There is this Borel summation $ \sum_{j = 0}^{\infty} \frac{(-1)^{j} j!}{x^{j + 1 }} = -\operatorname{e} ^{x} \mathrm{Ei} (-x) \tag{1} $ Here, $\mathrm{Ei}$ is the exponential integral.

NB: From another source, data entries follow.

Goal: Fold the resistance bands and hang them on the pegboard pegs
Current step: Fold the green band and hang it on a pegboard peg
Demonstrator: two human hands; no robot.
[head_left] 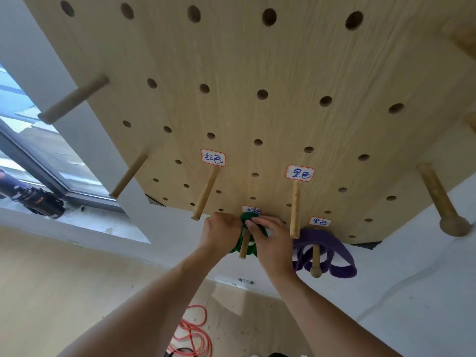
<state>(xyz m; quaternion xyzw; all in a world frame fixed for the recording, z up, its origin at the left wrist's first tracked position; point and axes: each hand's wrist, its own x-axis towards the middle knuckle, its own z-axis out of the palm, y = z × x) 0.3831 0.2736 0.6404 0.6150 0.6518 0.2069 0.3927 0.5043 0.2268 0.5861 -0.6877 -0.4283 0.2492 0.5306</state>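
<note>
A folded green band [247, 217] sits around a wooden peg [244, 243] at the lower edge of the wooden pegboard [257, 60]. My left hand [221, 234] grips the band on its left side. My right hand [273, 240] pinches its top from the right. Both hands hide much of the band. To the right, a folded purple band [334, 249] hangs on its own peg [315, 260]. A red band [195, 333] lies coiled on the floor below.
Bare pegs stick out under handwritten labels: one [206, 193] at the left, one [295, 210] at the right. More pegs stand at the board's sides [438, 194]. A window [31, 140] and sill with a dark object [36, 197] are at the left.
</note>
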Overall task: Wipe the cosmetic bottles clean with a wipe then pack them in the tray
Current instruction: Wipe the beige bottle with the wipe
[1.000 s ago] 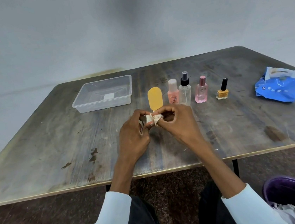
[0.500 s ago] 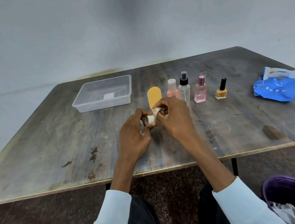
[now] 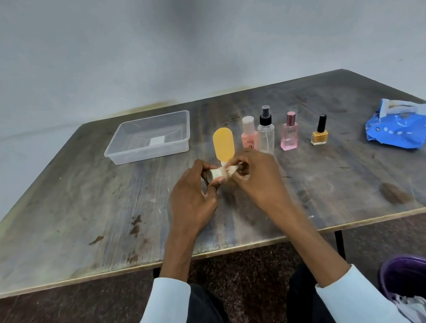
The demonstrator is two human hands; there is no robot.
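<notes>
My left hand (image 3: 192, 198) grips a small cream bottle (image 3: 215, 173) lying sideways above the table. My right hand (image 3: 258, 180) pinches a white wipe (image 3: 230, 169) against the bottle's right end. Behind the hands stands a row: a yellow oval bottle (image 3: 223, 143), a peach bottle (image 3: 249, 136), a clear spray bottle (image 3: 266, 131), a pink perfume bottle (image 3: 289, 134) and a yellow nail polish (image 3: 319, 133). A clear plastic tray (image 3: 126, 155) sits at the back left with nothing but a label inside.
A blue wipes pack (image 3: 399, 126) lies at the right of the wooden table (image 3: 80, 216). A purple bin (image 3: 405, 272) with used wipes stands on the floor at lower right. The table's front edge runs just below my wrists.
Both hands have moved slightly away from me with the small bottle. The wipe has shifted along the bottle between my fingers.
</notes>
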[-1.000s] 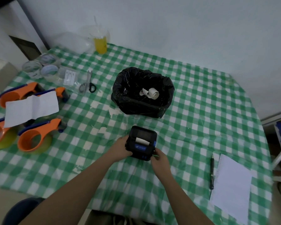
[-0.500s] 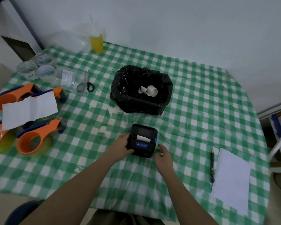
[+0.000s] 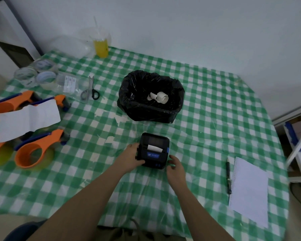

Put $-x$ for $x$, $ \sum_{j = 0}^{\infty} \frac{j!}{x^{j + 1}} = \operatorname{e} ^{-x} \mathrm{Ei} (x) \tag{2} $ Add (1) and (2) $ \sum_{k = 0}^{\infty} \frac{(2 k)!}{x^{2 k + 1}} = -\operatorname{e} ^{x} \mathrm{Ei} (-x) + \operatorname{e} ^{-x} \mathrm{Ei} (x) $ Put $x=iz$, $ \sum_{k = 0}^{\infty} \frac{(-1)^{k} (2 k)!}{z^{(2 k + 1)}} = -i\operatorname{e} ^{i z} \mathrm{Ei} (-iz) + i \operatorname{e} ^{-iz} \mathrm{Ei} (i z) $ Put $z=a+i$ and $z=a-i$ and subtract: $\begin{align} &\sum_{k = 0}^{\infty} (-1)^{k} (2 k)! \Bigl((a + i)^{(-2k - 1)} - (a - i)^{(-2k - 1)}\Bigr) = \\ &\qquad -i\operatorname{e} ^{i a - 1} \mathrm{Ei} (-ia + 1) + i \operatorname{e} ^{-ia + 1} \mathrm{Ei} (i a - 1) + i \operatorname{e} ^{i a + 1} \mathrm{Ei} (-ia - 1) - i \operatorname{e} ^{-ia - 1} \mathrm{Ei} (i a + 1) \end{align}$